THE DATA
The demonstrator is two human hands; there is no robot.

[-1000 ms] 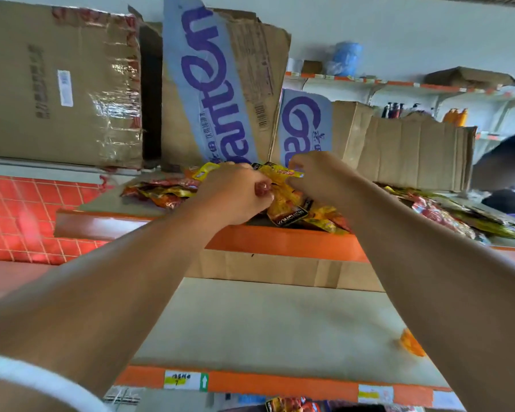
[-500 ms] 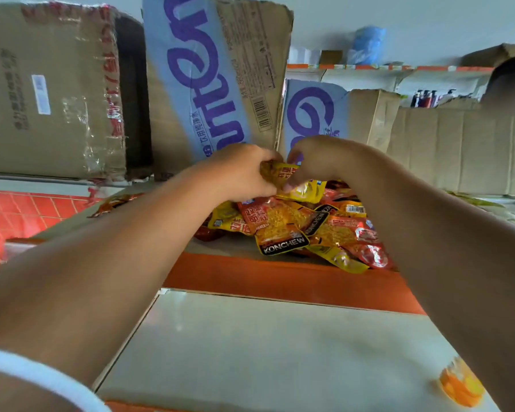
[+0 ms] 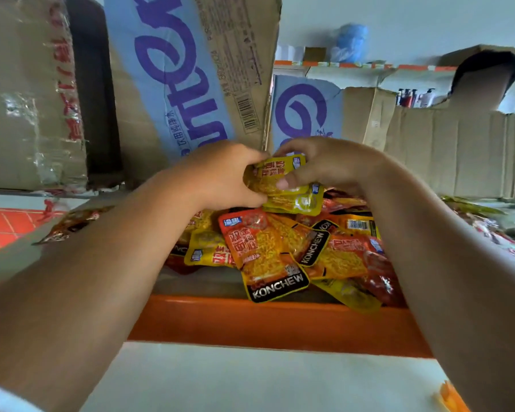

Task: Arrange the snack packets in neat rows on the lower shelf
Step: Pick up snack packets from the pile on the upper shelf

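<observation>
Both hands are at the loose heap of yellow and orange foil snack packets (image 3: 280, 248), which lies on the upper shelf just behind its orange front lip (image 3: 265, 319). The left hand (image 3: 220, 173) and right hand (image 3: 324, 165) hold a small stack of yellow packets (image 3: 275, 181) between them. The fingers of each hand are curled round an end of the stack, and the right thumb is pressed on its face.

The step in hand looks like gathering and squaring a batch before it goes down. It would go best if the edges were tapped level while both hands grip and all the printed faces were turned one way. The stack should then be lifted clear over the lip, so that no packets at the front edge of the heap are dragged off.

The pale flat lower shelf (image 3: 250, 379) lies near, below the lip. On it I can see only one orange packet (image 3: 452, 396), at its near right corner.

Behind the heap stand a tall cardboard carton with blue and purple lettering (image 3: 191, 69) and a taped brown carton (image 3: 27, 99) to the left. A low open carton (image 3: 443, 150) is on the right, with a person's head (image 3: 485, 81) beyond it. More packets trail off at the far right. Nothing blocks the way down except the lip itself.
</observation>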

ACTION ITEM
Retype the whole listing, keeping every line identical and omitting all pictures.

OUTPUT
The demonstrator is two human hands; there is no robot.

[-1000 ms] 
[-500 ms] 
[+0 ms] 

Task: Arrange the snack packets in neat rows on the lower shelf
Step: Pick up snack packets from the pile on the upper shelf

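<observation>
Both hands are at the loose heap of yellow and orange foil snack packets (image 3: 280, 248), which lies on the upper shelf just behind its orange front lip (image 3: 265, 319). The left hand (image 3: 220, 173) and right hand (image 3: 324, 165) hold a small stack of yellow packets (image 3: 275, 181) between them. The fingers of each hand are curled round an end of the stack, and the right thumb is pressed on its face.

The step in hand looks like gathering and squaring a batch before it goes down. It would go best if the edges were tapped level while both hands grip and all the printed faces were turned one way. The stack should then be lifted clear over the lip, so that no packets at the front edge of the heap are dragged off.

The pale flat lower shelf (image 3: 250, 379) lies near, below the lip. On it I can see only one orange packet (image 3: 452, 396), at its near right corner.

Behind the heap stand a tall cardboard carton with blue and purple lettering (image 3: 191, 69) and a taped brown carton (image 3: 27, 99) to the left. A low open carton (image 3: 443, 150) is on the right, with a person's head (image 3: 485, 81) beyond it. More packets trail off at the far right. Nothing blocks the way down except the lip itself.
</observation>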

The output is now finished.